■ **Aim of the exercise**
Within the entries below, every line containing "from" is to be copied.

■ **Data for this task**
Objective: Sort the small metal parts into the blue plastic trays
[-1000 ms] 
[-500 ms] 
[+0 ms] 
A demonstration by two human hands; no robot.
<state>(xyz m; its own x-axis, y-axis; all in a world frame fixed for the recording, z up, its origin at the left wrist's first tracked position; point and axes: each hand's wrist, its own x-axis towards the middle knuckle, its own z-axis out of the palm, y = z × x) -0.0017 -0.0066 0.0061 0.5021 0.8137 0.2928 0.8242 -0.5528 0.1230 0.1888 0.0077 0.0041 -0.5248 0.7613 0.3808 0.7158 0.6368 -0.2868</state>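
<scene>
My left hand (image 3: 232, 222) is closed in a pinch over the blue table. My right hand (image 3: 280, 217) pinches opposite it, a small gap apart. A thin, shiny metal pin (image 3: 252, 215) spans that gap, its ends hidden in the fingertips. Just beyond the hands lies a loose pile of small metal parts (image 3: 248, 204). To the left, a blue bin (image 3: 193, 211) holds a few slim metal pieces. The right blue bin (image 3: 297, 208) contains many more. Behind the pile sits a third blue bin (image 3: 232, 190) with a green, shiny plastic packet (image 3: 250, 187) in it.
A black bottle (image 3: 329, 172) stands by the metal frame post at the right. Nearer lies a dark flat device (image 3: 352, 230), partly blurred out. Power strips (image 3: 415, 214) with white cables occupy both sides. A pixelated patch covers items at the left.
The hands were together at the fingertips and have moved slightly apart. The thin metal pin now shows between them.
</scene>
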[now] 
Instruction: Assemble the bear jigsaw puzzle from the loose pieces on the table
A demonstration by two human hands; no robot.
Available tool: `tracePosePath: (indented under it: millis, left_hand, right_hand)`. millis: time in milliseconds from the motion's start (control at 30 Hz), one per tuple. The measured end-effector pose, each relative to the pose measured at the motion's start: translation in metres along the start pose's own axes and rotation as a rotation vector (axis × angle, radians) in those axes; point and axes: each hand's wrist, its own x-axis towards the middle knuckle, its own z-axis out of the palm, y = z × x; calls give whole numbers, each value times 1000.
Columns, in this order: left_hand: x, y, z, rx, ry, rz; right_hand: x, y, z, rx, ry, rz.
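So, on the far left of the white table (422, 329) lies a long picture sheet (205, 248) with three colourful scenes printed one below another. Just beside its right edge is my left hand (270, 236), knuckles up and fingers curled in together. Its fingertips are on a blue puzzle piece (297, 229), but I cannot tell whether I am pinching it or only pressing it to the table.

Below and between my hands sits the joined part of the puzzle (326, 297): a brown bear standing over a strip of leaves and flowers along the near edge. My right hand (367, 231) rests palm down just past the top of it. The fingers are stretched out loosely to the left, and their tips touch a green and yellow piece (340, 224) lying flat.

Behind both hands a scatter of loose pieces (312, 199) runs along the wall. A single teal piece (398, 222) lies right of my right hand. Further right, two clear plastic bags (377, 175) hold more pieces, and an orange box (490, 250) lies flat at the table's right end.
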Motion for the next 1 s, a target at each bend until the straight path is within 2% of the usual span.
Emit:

■ **Response**
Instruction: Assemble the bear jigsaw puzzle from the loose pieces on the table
Available tool: `tracePosePath: (indented under it: millis, left_hand, right_hand)`. millis: time in milliseconds from the motion's start (control at 30 Hz), one per tuple. The measured end-effector pose, each relative to the pose measured at the motion's start: translation in metres along the start pose's own axes and rotation as a rotation vector (axis × angle, radians) in those axes; point and axes: each hand's wrist, its own x-axis towards the middle knuckle, its own z-axis out of the palm, y = z × x; calls give whole numbers, each value times 1000.

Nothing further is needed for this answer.